Photo by Howard Owens

A native of Rochester who has lived “everywhere” before settling down in Batavia eight years ago, Eric Zwieg could easily be described as a journeying artist.

Zwieg, who has more recently racked up academic degrees with no stopping in sight, spent his childhood in his grandmother’s cultural Chautauqua Institute surroundings, where he saw great jazz legends, later pursuing music performance in college before quitting after a year to indulge in the real thing — hitting the road for the next several years, forming his own bands, writing songs, recording albums, and scoring acting gigs for Indie movies. 

“I really wasn’t getting out of it what I wanted. My mother had been an opera singer in college, so she really wanted me to get the schooling, but it wasn’t meant for me. I’d rather hang in the bars,” Zwieg said during an interview with The Batavian. “I worked really hard. I was very industrious,” he said, adding the piece that most aspiring artists can relate to. “I was a personal trainer, did restaurant jobs, gallery jobs, I used to light shows for galleries, anything to make a buck here and there. And it all added up to put food on the table and pay rent.”

He dabbled in writing by drafting his own audition scripts for the theater “to help me stand out a little bit, you know, instead of the same old, same old stuff they hear.” 

“So I was always trying to be creative in that respect. That got me the Indie film parts," he said. "They didn’t pay anything, but you’re working, and you’re doing what you really want to do.”

Since all of that, for the last seven years, he’s been in school full-time, earning a bachelor’s degree in writing in 2016 and his master’s in writing four years later. And “that’s where my writing really started to take on some importance in my life,” he said.

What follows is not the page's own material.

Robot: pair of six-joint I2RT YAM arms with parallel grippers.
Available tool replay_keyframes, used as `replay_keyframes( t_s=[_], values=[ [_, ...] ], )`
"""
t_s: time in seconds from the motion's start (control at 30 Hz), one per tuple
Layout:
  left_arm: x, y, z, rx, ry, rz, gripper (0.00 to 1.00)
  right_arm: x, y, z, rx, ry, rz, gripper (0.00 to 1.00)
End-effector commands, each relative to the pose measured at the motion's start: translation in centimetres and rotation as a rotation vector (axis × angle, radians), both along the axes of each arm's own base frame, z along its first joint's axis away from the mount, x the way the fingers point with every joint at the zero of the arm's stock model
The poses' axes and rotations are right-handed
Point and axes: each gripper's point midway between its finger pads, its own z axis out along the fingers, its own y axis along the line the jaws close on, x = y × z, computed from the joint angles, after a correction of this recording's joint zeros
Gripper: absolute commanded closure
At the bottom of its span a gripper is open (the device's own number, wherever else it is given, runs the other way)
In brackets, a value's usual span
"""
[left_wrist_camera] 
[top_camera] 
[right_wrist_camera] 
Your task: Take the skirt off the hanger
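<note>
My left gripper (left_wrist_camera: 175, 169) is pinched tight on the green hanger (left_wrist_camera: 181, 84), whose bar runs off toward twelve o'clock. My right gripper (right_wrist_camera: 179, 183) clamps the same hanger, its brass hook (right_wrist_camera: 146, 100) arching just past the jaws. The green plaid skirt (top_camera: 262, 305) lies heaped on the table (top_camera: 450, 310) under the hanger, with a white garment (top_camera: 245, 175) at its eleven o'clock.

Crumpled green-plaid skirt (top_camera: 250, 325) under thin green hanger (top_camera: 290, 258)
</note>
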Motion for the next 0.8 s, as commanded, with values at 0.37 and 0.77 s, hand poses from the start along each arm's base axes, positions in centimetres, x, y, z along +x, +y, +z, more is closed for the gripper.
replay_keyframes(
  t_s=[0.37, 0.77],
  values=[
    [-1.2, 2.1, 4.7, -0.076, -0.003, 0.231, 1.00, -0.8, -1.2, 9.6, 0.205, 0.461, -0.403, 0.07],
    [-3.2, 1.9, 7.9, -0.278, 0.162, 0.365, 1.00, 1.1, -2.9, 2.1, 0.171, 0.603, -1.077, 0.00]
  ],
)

He then obtained his master’s in fine arts at Goddard College this July, which is when he completed the thesis he is using as the basis for his staged reading of “Passenger: A Billion Little Pieces.” It debuts at 7 p.m. Nov. 9 at GO Art!’s main gallery, 201 East Main St., Batavia.  

“It’s a fully hybrid memoir, which is important that people understand that, and it’s based on postmodern writing disciplines and elements, and postmodern literature, having started after World War II … I’m using all the literary elements, I really wanted to pull a card trick off here, not only on my mentors but on the readers,” he said. “I really want to fill it chock full of all this stuff that, it’s aesthetically beautiful to read, but they don’t know what’s going on. And so it kind of takes one to know one. So there’s so much hidden, but it’s stylistically very academic.”

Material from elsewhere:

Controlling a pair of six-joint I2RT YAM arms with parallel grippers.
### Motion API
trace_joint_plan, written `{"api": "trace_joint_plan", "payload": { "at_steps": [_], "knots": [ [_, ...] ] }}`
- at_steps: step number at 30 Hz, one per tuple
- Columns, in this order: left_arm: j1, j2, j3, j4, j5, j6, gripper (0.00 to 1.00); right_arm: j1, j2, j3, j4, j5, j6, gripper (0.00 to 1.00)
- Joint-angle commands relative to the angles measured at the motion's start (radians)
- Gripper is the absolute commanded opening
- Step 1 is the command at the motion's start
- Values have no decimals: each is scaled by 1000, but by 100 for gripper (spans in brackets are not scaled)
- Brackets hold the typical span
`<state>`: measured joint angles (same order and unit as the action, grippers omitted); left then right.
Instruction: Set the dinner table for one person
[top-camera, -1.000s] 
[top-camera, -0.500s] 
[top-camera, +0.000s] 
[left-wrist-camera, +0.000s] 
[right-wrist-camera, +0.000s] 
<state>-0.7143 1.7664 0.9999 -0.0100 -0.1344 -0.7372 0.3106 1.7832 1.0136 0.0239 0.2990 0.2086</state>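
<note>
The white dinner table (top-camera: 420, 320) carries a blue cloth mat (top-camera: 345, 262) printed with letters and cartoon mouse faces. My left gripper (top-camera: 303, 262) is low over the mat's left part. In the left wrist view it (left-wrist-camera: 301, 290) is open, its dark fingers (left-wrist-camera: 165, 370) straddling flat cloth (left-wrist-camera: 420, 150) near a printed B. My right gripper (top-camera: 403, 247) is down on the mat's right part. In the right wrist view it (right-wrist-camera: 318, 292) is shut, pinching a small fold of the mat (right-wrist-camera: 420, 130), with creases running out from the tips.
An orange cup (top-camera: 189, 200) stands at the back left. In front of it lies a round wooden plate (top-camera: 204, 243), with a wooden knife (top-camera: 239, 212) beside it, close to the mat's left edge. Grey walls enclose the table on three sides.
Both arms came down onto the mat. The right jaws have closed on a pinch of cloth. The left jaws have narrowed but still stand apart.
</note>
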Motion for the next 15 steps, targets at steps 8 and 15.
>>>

This presentation was made possible with Zwieg’s fifth Ripple grant award through GO Art!

“Passenger: A Billion Little Pieces—postmodern reflections in an attempt at several literary sensibilities, attitudes, and genre” is a hybrid of prose, poetry (Haiku, prosaic, anaphoric, repetition, lyric, narrative), definitions, quotes, lists, font variations, cut-and-paste, liberal punctuation, foreign language, dramatic and film dialogue insertions, homage, pastiche, text colorization, watermarks, absurdum, images, page breaks, use of whitespace, academic annotations, object blocks, postmodern concepts (metafiction, unreliable narration, intertextuality, anti-authorism, rejection-embracement of high and low culturalism, nonlinear storyline), embedded dramaturgical direction, irony, metaphor, existential thought, epistemology, naïve realism, philosophical skepticism, parody-satire, unrealistic narratives, paradox, sarcasm, humor, multiple POVs, dreams within dreams, stories within stories, nonuse of page numbers, contractions, quotation marks, and a bit of memoir, be it faux, pragmatic or idealistic.

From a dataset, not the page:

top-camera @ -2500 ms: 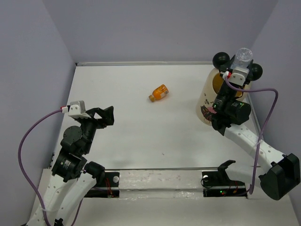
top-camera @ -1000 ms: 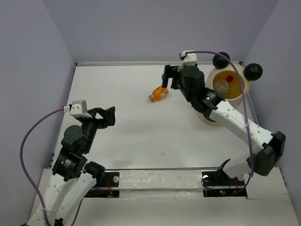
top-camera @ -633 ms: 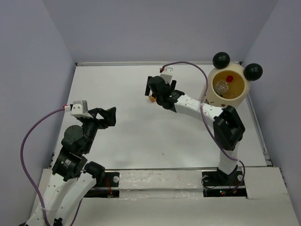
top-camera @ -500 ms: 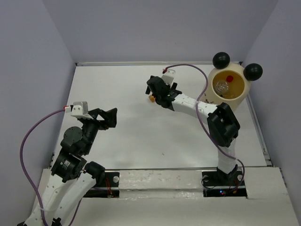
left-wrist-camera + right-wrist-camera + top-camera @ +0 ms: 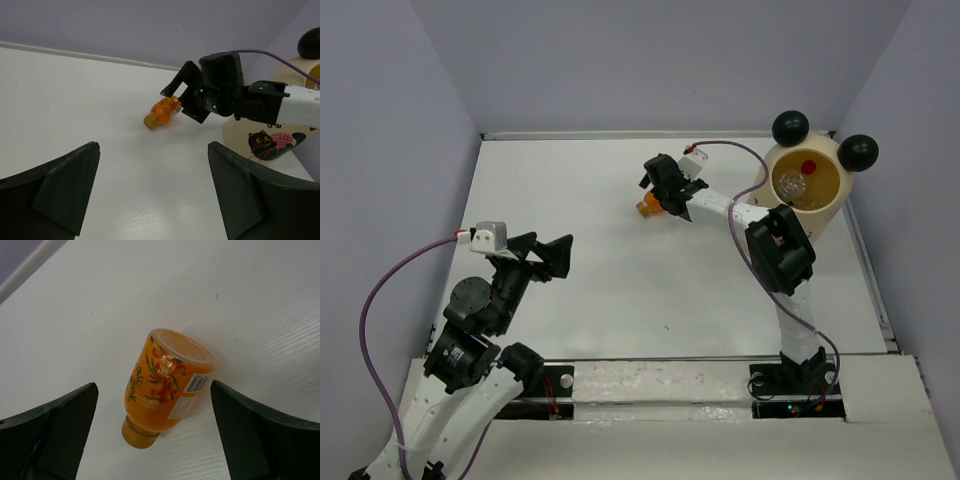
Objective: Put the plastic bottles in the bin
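White table [image 5: 620, 300] — lavender walls [image 5: 670, 60] around it.

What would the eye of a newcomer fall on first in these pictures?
The small orange bottle lies on its side, alone on the white table, and the right hand stands open just over it, a finger on each side. At the far right stands the cream bin with black ears, a clear bottle and a red cap showing in its yellow inside.

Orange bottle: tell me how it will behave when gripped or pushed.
The orange bottle lies on its side and is round, so a sideways push would likely roll it. Short and squat, it probably stays stiff when gripped. Its glossy surface may be slippery.
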Controlling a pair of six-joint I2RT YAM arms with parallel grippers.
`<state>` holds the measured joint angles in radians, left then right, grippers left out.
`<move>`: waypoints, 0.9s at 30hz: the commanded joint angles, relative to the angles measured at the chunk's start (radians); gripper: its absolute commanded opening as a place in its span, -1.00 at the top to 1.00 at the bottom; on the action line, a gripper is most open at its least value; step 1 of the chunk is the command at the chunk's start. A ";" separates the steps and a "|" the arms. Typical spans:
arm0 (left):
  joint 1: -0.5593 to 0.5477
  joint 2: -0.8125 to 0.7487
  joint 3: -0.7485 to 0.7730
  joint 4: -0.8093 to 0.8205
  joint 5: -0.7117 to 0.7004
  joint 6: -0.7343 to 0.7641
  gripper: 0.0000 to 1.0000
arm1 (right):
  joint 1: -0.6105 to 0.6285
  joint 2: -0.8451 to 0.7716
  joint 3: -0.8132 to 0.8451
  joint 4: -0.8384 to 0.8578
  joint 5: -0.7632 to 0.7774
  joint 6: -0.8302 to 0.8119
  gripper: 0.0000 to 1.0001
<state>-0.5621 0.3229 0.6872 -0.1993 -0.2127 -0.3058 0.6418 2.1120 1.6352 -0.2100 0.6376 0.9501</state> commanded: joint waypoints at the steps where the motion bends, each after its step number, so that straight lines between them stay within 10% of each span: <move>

Those are a lot of varying elements. Given the academic basis of the reading, and you say so much is hidden, will the audience get it? 
Maybe not. They might not fully understand the big picture, he said, but will get the vignettes. 

“They’ll get the chapters, and they’ll see this guy Henry Grace’s character,” Zwieg said. “He’s an everyman. He’s kind of an island.”

As Zwieg described Grace, and his own existence over the last number of years, one might wonder if there’s also some autobiography in here as well. There is some loneliness. 

Passenger is a professional reading with paid performers featuring Richard Ferris, Stephen VanValkenburg and Zwieg. While there are no costumes or sets, and perhaps because of that, it’s the words — their nuance, their lilt, their palpable meaning, their pronunciation and embrace as delivered by the performers — that make this show, Zwieg said.  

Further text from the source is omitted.